Reps performed x weight x 0.0333 + weight = e1RM

For example, if you complete nine reps with 45 kilograms…

9 x 45 = 405 x 0.333 = 14.4865 + 45 = 58.4865 or 58.5kg rounded up
If this all sounds a little complicated then don’t worry, just choose a weight that keeps you within the repetition range for your chosen goal. 

For example, if you are training for muscle growth, if you cannot manage six reps, the weight is too heavy. However, if you can do more than 12, it’s too light. Adjust the load to keep you in the “sweet spot” for your chosen goal.

Exercise choice

There are lots of effective exercises to choose from, and yet a lot of people are guilty of doing the same handful of exercises repeatedly. This can make workouts less productive. Instead, you should rotate your exercise choices every few weeks to keep things fresh and interesting. Use a variety of training equipment including free weights, weights machines, cable machines, kettlebells, and any other tools you have access to.

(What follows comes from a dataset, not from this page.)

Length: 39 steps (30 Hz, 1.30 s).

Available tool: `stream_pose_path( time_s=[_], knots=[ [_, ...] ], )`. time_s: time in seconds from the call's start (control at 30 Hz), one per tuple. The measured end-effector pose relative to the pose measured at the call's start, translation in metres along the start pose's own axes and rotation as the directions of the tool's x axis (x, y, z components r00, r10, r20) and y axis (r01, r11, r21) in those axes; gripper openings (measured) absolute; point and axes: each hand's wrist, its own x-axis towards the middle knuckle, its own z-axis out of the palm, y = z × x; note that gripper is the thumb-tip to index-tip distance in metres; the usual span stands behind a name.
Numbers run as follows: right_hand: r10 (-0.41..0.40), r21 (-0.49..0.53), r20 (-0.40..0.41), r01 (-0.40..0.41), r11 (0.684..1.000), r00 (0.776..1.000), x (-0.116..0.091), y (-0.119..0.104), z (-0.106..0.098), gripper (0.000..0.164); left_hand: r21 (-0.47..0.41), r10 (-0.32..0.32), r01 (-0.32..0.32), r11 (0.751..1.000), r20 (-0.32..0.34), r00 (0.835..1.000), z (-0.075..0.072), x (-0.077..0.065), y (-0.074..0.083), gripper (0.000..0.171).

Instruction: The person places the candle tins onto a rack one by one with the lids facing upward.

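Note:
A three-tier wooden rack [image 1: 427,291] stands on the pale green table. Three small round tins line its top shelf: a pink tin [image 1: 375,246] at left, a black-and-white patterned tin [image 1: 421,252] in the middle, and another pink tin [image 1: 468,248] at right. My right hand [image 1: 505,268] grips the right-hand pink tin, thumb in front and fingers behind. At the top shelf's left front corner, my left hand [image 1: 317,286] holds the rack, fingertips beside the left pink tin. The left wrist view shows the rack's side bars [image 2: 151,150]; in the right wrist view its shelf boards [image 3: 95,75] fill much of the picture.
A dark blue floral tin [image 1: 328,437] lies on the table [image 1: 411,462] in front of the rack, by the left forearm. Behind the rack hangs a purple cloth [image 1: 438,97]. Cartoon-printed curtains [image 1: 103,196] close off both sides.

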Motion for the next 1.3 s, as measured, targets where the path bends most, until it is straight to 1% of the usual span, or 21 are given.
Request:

In general, focus most of your energy on compound or multi-joint exercises which provide the best results in the shortest time. However, you can use isolation exercises to “finish off” a muscle group after you’ve completed the more effective compound exercises.

Progression

To continually improve your muscular fitness, you need to gradually increase the difficulty of your workouts. If you only ever do three sets of 10 reps with 20 kg for squats, that’s as strong as your muscles are ever going to be.

Instead, you must make your workouts a little bit harder week by week to make progress. This can be done in several different ways:

- Do more reps

- Do more sets

- Shorter rests between sets

- More exercises per muscle group

- More complex exercises

- More workouts per week

- Use a training system e.g. drop sets, supersets, etc.


Doing the same workout over and over is a sure-fire way to dig yourself into an exercise rut. Look for ways to gradually increase the difficulty of your workouts to ensure you continue to make progress.

Rest, recovery, and nutrition

Training takes a lot out of your body. If you want to get results from your workouts, you need to put something back in! That something is rest, recovery, and proper food.

Exercise breaks your muscles down; a process called catabolism. The rebuilding and recovery process only happens between workouts, and when you sleep. This is called anabolism. Subsequently, if you train hard, you must rest hard too. This means getting eight or more hours of sleep per night, avoiding training for too long (90 minutes maximum per session), and not training too often either. While exercise is good, you can have too much of a good thing.

Make sure you allow time to recover as well as time to train. Food provides the building blocks your body needs for growth and repair, so your diet needs to be healthy. Ultimately, no matter what you do in the gym; if your diet and lifestyle do not support recovery, you won’t get the results you want.

Strength training can often seem complicated but, really, it’s not. Just lift, rest, eat, sleep and repeat- Practice makes perfect. Because of exercise science, we know a lot about how training affects your body – right down to the cellular level. However, the actual process of strength training is much the same as it was over a hundred years ago. Stick to these guidelines, and you will get the results you want from your training.